Re: oracle has customers over a barrel

From: Mladen Gogala <>
Date: Sat, 12 Sep 2009 12:38:51 +0000 (UTC)
Message-ID: <h8g4op$utq$>

On Fri, 11 Sep 2009 14:14:39 -0700, joel garry wrote:

> I'd propose a more radical solution: all the new application paradigms
> are _not databases_. They need a different name. Heap has another
> meaning - how about piles? The reference to hemorrhoids is probably
> appropriate.

And none of the new application paradigms are as successful as is the database paradigm. To make things very simple: SQL is still very much in line with business needs. You can think about the records or you can think about subsets and relations. Set theory is, in my humble opinion, still the best fit for the general business needs. None of the know categories in mathematics is a better fit: vector spaces, differentiable manifolds, Abelian groups, Lie algebras or complete metric spaces are all very significant mathematical categories, in the sense of category theory, but none of them is even remotely as general as the "naive set theory" (official name for the set theory minus the axiom of choice, Zorn's lemma and the well-ordering theorem). The problem of programming paradigm is the problem of mapping the real world problems into theoretical model that is consistent and allows an easy manipulation. The naive set theory is still by far the best fit for the job.

The whole controversy about the databases stems from the fact that they strive to solve a very general problem: how to quicky extract a subset of data from the possibly huge lot. The problem has 3 layers:

  1. One has to be able to describe the desired subset in very precise terms.
  2. One has to able to execute this extraction in a reasonable time.
  3. The application must be able to deal with the entire subset and not just records.

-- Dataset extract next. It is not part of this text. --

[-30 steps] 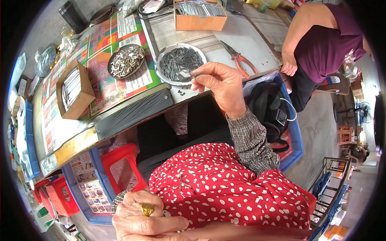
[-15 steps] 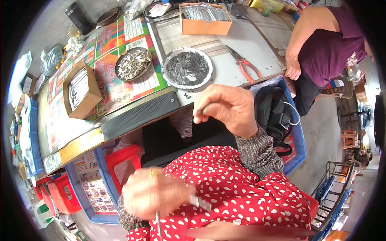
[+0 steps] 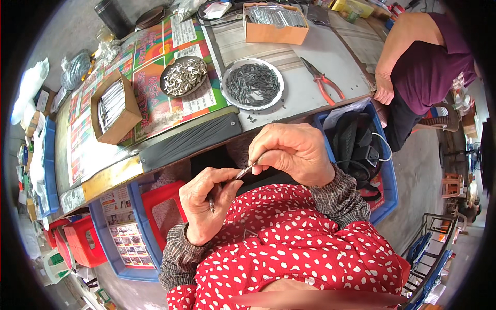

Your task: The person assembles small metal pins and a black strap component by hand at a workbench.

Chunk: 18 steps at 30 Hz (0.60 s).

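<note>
My two hands meet just above my lap, in front of the table edge. My left hand [image 3: 206, 199] is closed around a slim silvery metal piece [image 3: 241, 174] that points toward the other hand. A second thin metal tip [image 3: 211, 207] sticks out below its fingers. My right hand [image 3: 292, 154] pinches thumb against forefinger at the far end of the silvery piece, on a small dark thin part [image 3: 253, 164] mostly hidden by the fingertips. Nearest on the table stands a white dish [image 3: 253, 107] of dark thin pieces. Left of it sits a dark bowl [image 3: 181, 95] of small metal pieces.
Red-handled pliers [image 3: 324, 85] lie right of the dish. A cardboard box [image 3: 121, 126] and an orange box [image 3: 276, 34] hold slim metal strips. A blue crate [image 3: 391, 194] with a dark bag stands to my right. A person in purple [image 3: 434, 57] stands beyond it.
My left hand has risen from my lap to meet my right hand, bringing the silvery piece to its fingertips. My right hand keeps its pinch and sits slightly lower.
</note>
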Motion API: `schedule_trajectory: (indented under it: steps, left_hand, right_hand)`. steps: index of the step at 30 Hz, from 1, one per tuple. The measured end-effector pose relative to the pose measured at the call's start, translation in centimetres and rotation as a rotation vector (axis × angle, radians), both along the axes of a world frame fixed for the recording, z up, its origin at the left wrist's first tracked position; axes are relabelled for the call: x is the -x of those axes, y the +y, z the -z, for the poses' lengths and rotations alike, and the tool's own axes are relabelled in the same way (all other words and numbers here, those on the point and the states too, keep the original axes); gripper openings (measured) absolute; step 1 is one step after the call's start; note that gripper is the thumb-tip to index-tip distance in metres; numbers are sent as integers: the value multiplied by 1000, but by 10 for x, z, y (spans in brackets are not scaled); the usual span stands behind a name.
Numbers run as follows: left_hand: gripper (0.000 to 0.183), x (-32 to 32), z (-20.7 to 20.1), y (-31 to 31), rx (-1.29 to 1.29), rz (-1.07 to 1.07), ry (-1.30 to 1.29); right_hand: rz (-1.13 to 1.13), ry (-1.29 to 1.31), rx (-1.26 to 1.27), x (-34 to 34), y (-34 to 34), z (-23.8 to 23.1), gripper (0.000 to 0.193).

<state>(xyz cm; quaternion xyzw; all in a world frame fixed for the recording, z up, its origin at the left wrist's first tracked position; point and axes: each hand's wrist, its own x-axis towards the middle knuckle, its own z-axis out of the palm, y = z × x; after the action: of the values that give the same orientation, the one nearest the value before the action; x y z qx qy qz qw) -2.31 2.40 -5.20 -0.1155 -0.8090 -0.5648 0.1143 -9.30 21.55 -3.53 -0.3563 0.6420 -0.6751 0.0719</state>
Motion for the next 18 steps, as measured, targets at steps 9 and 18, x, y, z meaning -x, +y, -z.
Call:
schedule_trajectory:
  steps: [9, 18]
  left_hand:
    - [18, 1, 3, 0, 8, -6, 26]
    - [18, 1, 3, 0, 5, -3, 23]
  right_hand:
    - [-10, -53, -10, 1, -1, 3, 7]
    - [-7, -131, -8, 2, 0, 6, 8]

Unfortunately, all 3 layers require a considerable amount of knowledge and understanding and rather expensive software. There is an ongoing rethinking effort, throughout the industry and in my opinion, that effort was started by ever increasing prices of Oracle RDBMS. Essentially, all databases that do not have special uptime requirements are being moved off to other databases, of open source variety, if possible. In essence, there is no need to keep HR data, resumes, personal information and alike in an Oracle RDBMS. That info is used from Monday to Friday, from 9AM - 5PM, period. Data model is very simple and well known. Good enough application can be quickly manufactured by using Symfony, Zend Framework, Django, Ruby on Rails or something like that. Postgres or MySQL are good enough. The same thing applies to salaries, working hours and office supplies.

Only the most critical, client-facing databases are important enough to warrant the purchase of expensive Oracle licenses. The whole thing doesn't just stop with the databases, it goes much deeper. Not only is Oracle RDBMS being replaced by PostgreSQL, WebLogic is being replaced by JBoss, Tomcat, Hibernate and Maven, there are pilot projects investigating Django, Ruby on Rails and Symfony all over the place. The company that I work for offers a choice of Ubuntu or Windows Vista on desktops, with the strong preference for Ubuntu inside the IT and the strong preference for Windows outside the IT. Some servers that do not need special handling, used to run the internal Apache servers, Samba and NFS servers are all moved from Red Hat to CentOS.

In the long run, I believe that this movement toward cheaper open source software is positive and that employers are willing to invest more into the highly qualified individuals with strong expertize in databases, scritpting languages and OSS operating systems then into licensing proprietary software like Oracle. There is a strong feeling that companies are being extorted. That is why I made a significant effort to learn Perl and PHP and to manage performance on Linux variants. Needless to say, when presented with alternatives, I chose Ubuntu.

As someone has said, the economic paradigm in a crisis is the paradigm of "good enough". The biggest problem for Oracle Corp. is the fact that the OSS databases like PostgreSQL are good enough and much cheaper than Oracle RDBMS. PostgreSQL can do everything that Oracle 8i was capable of, at the fraction of the cost. Oracle Corp. will have to adjust or suffer the consequences. If my memory serves me right, once upon a time there was a great computer company, 2nd only to the mighty IBM, with an excellent engineering, probably the best OS that the computing world has ever seen and very advanced hardware architectures. The company was based at the Mill, in Maynard, MA and it was called DEC (Digital Equipment Corporation). All of it was brouhgt down by the incompetent sales and marketing policies comparable to those of Al Capone. The very same things can be said about the Oracle Corp. Dinosaurs are big and powerful but notoriously hard to adjust to the changed circumstances. DEC was the dinosaur that went extinct during the savings and loan crisis in the early '90s. Unfortunately, every company strives to become a huge and powerful dinosaur. These days, a meteor has struck again. The fate of the Oracle Corp. is far from certain. The fate of the database paradigm as such is, in my opinion, not in danger.